▸ **SOURCE DATA**:

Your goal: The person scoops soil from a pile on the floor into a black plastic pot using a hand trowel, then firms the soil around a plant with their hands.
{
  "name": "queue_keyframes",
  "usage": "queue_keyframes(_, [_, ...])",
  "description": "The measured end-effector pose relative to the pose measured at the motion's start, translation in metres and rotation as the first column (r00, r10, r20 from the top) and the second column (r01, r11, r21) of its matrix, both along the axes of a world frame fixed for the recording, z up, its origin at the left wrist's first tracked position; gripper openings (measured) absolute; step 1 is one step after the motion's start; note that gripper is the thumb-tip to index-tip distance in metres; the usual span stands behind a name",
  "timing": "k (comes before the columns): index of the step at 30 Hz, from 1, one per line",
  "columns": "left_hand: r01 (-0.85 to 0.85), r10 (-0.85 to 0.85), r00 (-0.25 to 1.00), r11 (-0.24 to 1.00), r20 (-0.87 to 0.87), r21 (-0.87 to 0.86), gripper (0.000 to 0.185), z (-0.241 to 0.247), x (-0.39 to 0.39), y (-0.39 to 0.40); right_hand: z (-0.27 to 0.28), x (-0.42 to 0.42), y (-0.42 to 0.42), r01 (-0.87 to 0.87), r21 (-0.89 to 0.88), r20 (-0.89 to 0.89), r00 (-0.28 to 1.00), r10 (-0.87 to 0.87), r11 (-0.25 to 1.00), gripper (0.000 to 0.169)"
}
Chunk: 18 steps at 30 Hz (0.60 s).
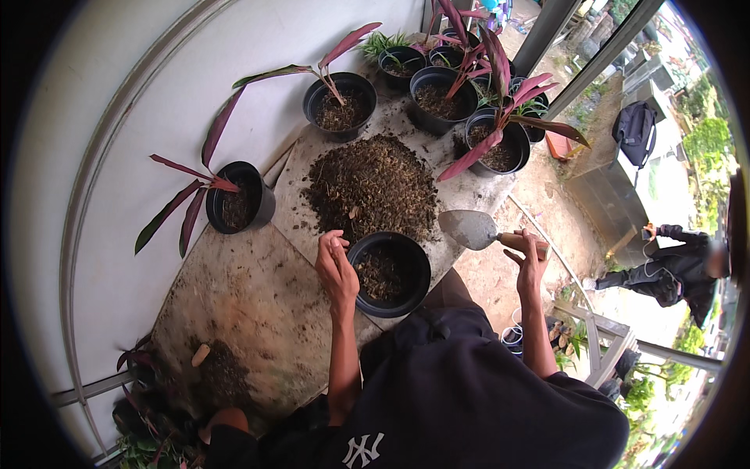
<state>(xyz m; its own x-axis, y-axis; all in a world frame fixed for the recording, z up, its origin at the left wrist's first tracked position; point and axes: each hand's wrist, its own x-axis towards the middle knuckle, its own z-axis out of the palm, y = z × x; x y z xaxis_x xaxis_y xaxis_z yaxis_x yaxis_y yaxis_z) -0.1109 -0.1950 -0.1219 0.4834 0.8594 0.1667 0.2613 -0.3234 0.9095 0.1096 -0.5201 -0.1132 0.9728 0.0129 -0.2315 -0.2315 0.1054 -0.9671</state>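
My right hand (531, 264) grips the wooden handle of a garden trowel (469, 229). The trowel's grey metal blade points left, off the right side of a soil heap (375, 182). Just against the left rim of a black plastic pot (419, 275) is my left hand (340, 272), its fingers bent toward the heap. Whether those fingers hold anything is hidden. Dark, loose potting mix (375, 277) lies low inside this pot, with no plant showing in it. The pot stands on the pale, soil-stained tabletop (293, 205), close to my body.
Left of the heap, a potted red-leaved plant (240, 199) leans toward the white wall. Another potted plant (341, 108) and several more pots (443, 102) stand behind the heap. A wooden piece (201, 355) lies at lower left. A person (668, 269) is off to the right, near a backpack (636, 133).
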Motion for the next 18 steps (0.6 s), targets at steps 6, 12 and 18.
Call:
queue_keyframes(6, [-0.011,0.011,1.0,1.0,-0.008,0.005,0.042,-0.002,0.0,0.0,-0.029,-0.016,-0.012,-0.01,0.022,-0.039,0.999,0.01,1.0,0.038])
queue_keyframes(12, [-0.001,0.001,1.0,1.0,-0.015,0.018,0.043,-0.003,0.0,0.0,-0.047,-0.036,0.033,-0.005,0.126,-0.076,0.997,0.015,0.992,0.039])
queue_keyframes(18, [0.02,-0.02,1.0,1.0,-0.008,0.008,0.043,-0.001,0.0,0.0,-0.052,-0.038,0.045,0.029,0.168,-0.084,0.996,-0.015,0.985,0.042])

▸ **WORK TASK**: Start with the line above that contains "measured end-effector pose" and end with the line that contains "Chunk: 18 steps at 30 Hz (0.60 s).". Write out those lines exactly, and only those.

▸ **REPLY TO THE TASK**:
  "description": "The measured end-effector pose relative to the pose measured at the motion's start, translation in metres and rotation as the first column (r00, r10, r20 from the top) and the second column (r01, r11, r21) of its matrix, both along the axes of a world frame fixed for the recording, z up, its origin at the left wrist's first tracked position; gripper openings (measured) absolute; step 1 is one step after the motion's start; note that gripper is the thumb-tip to index-tip distance in metres; the usual span stands behind a name",
  "timing": "k (comes before the columns): index of the step at 30 Hz, from 1, one per line",
  "columns": "left_hand: r01 (-0.85 to 0.85), r10 (-0.85 to 0.85), r00 (-0.25 to 1.00), r11 (-0.24 to 1.00), r20 (-0.87 to 0.87), r21 (-0.87 to 0.86), gripper (0.000 to 0.185), z (-0.241 to 0.247), x (-0.39 to 0.39), y (-0.39 to 0.40); right_hand: z (-0.27 to 0.28), x (-0.42 to 0.42), y (-0.42 to 0.42), r01 (-0.87 to 0.87), r21 (-0.89 to 0.88), r20 (-0.89 to 0.89), r00 (-0.28 to 1.00), r10 (-0.87 to 0.87), r11 (-0.25 to 1.00), gripper (0.000 to 0.169)"
}
Chunk: 18 steps at 30 Hz (0.60 s).

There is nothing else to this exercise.